La fuerza solidaria
El 19 de septiembre de 2017, no sólo los residentes de la Ciudad de México y los poblados continuos, sino todos los mexicanos, vivimos una de las más feas tragedias de nuestra historia: un terremoto. Esta vivencia que nos hizo recordar que polvo somos y que en polvo nos convertiremos (frase que entre líneas implica que hay un proceso, una vida, y que tras lo vivido al fin del día, lo único que cuenta es vivir para servir) nos puso a muchos al servicio de los demás, esperando, como generación que forma parte del desarrollo del país en muchos ámbitos, que cuando empiece la reconstrucción de lo dañado y la vida vuelva a una normalidad, permanezca la solidaridad que en estos días nos ha caracterizado.
Entre esa gran sacudida que enterró a muchos, también muchos despertamos de un ego que nos mantenía en apatía hacia el prójimo. En unos cuantos segundos, nubes de cemento, cristales rotos, viviendas destrozadas, trabes y losas bailando un ritmo aterrador, autos chocando unos con otros, puentes y calles tambaleándose y lo peor: gritos de angustia de personas que jamás había visto, de pronto, en un abrir y cerrar de ojos, me convertí en amigo. En amigo sin nombre, sin apellido. En amigo para ofrecer mi ayuda a los otros ante ese sufrimiento que todos estábamos compartiendo de muchas maneras.
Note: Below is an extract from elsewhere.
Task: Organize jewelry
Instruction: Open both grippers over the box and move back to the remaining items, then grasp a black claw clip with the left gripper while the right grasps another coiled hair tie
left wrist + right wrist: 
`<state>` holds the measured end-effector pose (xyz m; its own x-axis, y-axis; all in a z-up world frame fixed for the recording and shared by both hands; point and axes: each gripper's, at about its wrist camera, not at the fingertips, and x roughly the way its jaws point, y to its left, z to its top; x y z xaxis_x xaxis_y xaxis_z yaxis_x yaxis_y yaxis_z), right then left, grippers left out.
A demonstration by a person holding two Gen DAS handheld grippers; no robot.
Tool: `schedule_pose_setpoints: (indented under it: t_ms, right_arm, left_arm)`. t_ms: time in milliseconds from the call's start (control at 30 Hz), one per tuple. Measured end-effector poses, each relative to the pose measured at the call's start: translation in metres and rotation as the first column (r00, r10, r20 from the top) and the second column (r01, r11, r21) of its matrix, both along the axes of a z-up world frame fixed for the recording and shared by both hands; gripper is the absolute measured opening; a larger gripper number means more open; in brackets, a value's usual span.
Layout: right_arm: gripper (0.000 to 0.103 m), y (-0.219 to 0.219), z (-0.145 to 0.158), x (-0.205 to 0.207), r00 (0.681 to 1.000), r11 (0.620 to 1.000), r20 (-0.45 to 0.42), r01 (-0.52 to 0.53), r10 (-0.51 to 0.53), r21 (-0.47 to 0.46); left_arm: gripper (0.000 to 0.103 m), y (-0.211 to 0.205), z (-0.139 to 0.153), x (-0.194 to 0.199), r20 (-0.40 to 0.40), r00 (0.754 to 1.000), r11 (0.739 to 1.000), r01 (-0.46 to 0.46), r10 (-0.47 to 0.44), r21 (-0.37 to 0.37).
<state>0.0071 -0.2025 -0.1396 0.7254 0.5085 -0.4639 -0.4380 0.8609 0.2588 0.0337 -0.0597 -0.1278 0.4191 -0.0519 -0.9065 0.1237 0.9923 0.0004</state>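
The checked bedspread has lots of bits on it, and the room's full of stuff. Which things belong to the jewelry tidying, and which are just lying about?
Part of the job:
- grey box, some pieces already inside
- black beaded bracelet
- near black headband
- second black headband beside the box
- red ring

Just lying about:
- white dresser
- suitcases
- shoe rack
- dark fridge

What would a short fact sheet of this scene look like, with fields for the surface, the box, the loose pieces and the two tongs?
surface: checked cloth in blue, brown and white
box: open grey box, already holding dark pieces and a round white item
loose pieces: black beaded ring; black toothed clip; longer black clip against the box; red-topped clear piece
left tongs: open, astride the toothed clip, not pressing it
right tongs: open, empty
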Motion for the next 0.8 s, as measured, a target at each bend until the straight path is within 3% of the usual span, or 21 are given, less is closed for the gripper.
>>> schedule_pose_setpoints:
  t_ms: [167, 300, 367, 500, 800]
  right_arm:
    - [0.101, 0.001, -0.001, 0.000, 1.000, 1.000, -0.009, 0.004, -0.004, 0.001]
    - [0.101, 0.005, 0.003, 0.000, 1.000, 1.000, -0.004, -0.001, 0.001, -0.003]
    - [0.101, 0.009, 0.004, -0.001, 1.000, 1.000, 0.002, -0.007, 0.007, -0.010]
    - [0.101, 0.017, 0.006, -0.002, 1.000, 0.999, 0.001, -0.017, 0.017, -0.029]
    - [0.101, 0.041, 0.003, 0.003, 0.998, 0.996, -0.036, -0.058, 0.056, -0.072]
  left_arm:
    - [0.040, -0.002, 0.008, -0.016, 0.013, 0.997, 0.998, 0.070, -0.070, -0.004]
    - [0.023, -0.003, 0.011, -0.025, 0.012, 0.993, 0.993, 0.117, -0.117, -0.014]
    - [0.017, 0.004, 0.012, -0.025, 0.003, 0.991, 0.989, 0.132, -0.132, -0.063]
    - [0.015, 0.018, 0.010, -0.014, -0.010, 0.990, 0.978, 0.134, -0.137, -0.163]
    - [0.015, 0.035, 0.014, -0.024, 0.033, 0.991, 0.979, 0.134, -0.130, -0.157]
Esa empatía, esa solidaridad, no tiene edad ni título universitario, y desde mi posición o lugar en que me encontraba, sabía que algo me correspondía hacer. Era cuestión de deber, de responsabilidad, de ser mexicano y antes que nada, de ser persona. A lo mejor no portaba el chaleco naranja de rescatista, o ni siquiera sabía el protocolo del ejército ante algo considerado desastre natural en que sólo la fuerza armada puede reaccionar para salvar y proteger.
A lo mejor, pero aún así, yo también reaccione y comprendí que la prioridad entonces, no era yo sino el otro, mi amigo, un mexicano. Que para poder ayudar no nada más se requiere la intención, sino la acción y entrega inmediata de tiempo, esfuerzo y actitud.
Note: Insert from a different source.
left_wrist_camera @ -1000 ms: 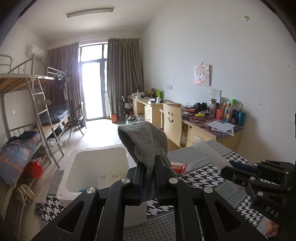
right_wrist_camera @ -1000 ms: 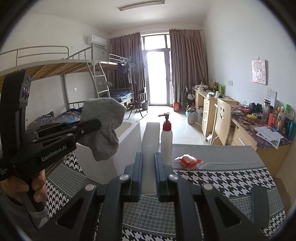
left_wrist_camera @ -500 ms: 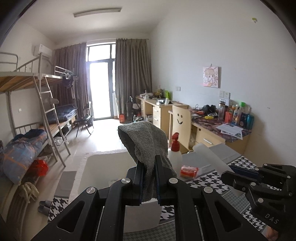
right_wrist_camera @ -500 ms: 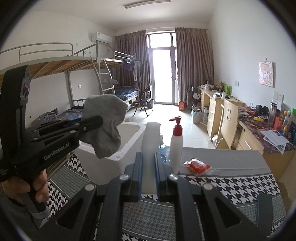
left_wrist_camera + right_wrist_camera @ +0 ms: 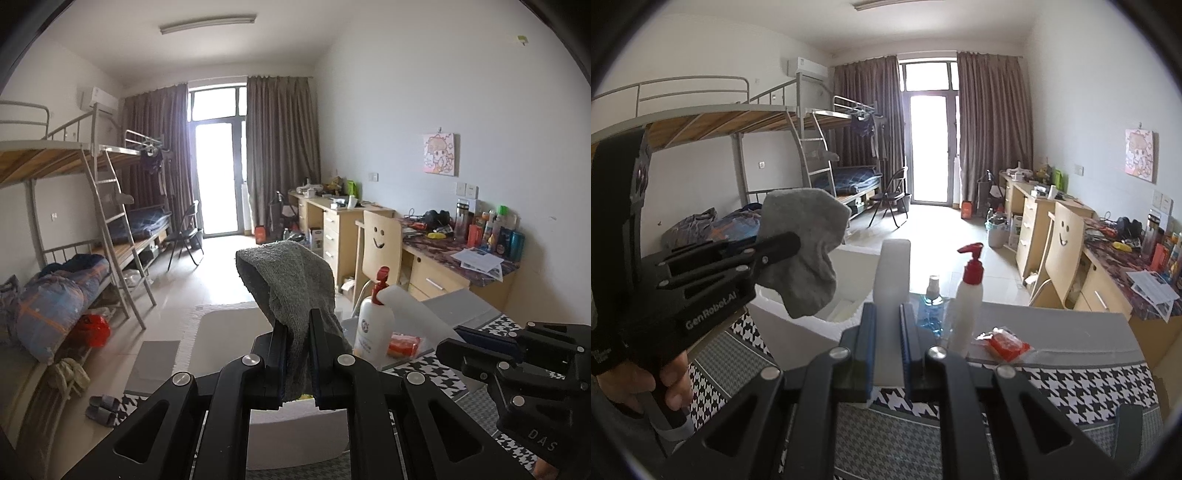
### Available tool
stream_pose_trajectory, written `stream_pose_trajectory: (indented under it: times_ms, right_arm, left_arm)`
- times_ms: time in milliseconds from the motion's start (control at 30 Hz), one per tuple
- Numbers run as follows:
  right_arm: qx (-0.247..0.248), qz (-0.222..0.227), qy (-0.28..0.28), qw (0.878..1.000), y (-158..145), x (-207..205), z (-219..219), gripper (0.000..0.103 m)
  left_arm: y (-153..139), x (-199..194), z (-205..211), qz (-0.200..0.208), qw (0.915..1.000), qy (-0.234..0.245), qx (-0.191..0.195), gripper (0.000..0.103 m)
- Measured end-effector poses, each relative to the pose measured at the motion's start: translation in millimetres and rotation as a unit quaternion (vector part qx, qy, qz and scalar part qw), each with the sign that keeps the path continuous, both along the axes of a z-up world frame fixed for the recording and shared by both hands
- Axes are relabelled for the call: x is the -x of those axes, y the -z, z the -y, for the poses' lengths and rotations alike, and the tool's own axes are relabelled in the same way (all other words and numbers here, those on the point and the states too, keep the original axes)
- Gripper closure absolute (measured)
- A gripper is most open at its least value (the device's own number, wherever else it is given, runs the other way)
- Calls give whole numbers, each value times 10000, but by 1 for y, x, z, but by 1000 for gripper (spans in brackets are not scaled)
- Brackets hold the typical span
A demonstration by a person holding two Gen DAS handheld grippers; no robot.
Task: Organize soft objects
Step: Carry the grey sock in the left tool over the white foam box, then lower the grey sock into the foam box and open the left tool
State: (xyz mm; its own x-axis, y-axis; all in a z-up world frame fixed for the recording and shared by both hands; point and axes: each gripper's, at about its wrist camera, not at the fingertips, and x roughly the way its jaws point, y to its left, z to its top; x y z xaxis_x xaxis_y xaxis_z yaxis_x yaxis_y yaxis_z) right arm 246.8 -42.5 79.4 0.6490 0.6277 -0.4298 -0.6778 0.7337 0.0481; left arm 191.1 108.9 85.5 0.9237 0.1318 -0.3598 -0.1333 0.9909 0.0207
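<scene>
A grey sock [image 5: 288, 280] hangs pinched between the fingers of my left gripper [image 5: 297, 321], which is shut on it. In the right wrist view the same sock [image 5: 805, 258] droops from the left gripper [image 5: 790, 247], above the open white foam box [image 5: 798, 332]. My right gripper [image 5: 888, 314] is shut on a white foam slab [image 5: 891, 280] that stands upright between its blue pads. The left wrist view shows that slab [image 5: 410, 306] sticking out of the right gripper [image 5: 448, 345] beside the box [image 5: 221, 332].
On the houndstooth-covered table [image 5: 1071, 380] stand a white pump bottle with a red top [image 5: 967, 299], a blue spray bottle [image 5: 931, 306] and an orange-red packet [image 5: 1004, 343]. A smiley-face chair [image 5: 1063, 251] and desks line the right; a bunk bed [image 5: 738, 122] stands to the left.
Both grippers have drifted leftward, so the scene slid right in both views. The pump bottle has come into the left wrist view. Both grips are unchanged.
</scene>
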Motion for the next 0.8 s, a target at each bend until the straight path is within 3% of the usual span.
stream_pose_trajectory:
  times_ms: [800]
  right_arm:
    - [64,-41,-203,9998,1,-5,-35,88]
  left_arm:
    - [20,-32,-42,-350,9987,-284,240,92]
Tiempo, para dar de tu tiempo y priorizar, porque en momentos así, no cuentas los minutos que han pasado, sino los que ya no tendrás para salvar a alguien, para ayudar al que pudiste haber sido tú.
Esfuerzo, porque ayudar también cansa, y requiere de una mano fuerte para poder levantar un ladrillo, un balde con escombros, una caja de víveres, dar un bocado, un trago de agua, relevar a alguien que ya agotó su capacidad y requiere apoyo.
Actitud porque sin ella, el ego te ciega y te aparta de la buena voluntad, y olvidas que estar ahí es para ayudar sin colgarte medallas, es seguir reglas, planes de rescate impuestos por otros quizá que saben más que uno, seguir órdenes sin rangos.
Ante esta situación, analizo y reflexiono, la importancia de la organización como la que implícitamente se formo ese día, para poder progresar y sólo así, lograr la mayor sobrevivencia. La aplaudo, y admiro a cada persona que formó parte del rescate, porque a pesar de la tristeza, México se alzó alto, uniendo al niño y al anciano, al hijo y al padre. Uniendo a cada mexicano que aún tiene la fortuna de estar, con aquel quien era y que ya no será, que iba y que ya no irá, que vivía y que ya no vivirá, pues aquellos que el destino les marcó un camino al cielo, nos han dejado marcados con una nueva forma de ser.
Ese día, creo que a pesar de ya haber estado marcado por la tragedia exacta de 32 años anteriores, esta vez se convirtió en una fuerza solidaria plasmando para siempre en muchas generaciones, como la mía, un sentir humanitario de apoyo permanente, hasta el día que volvamos a ser polvo.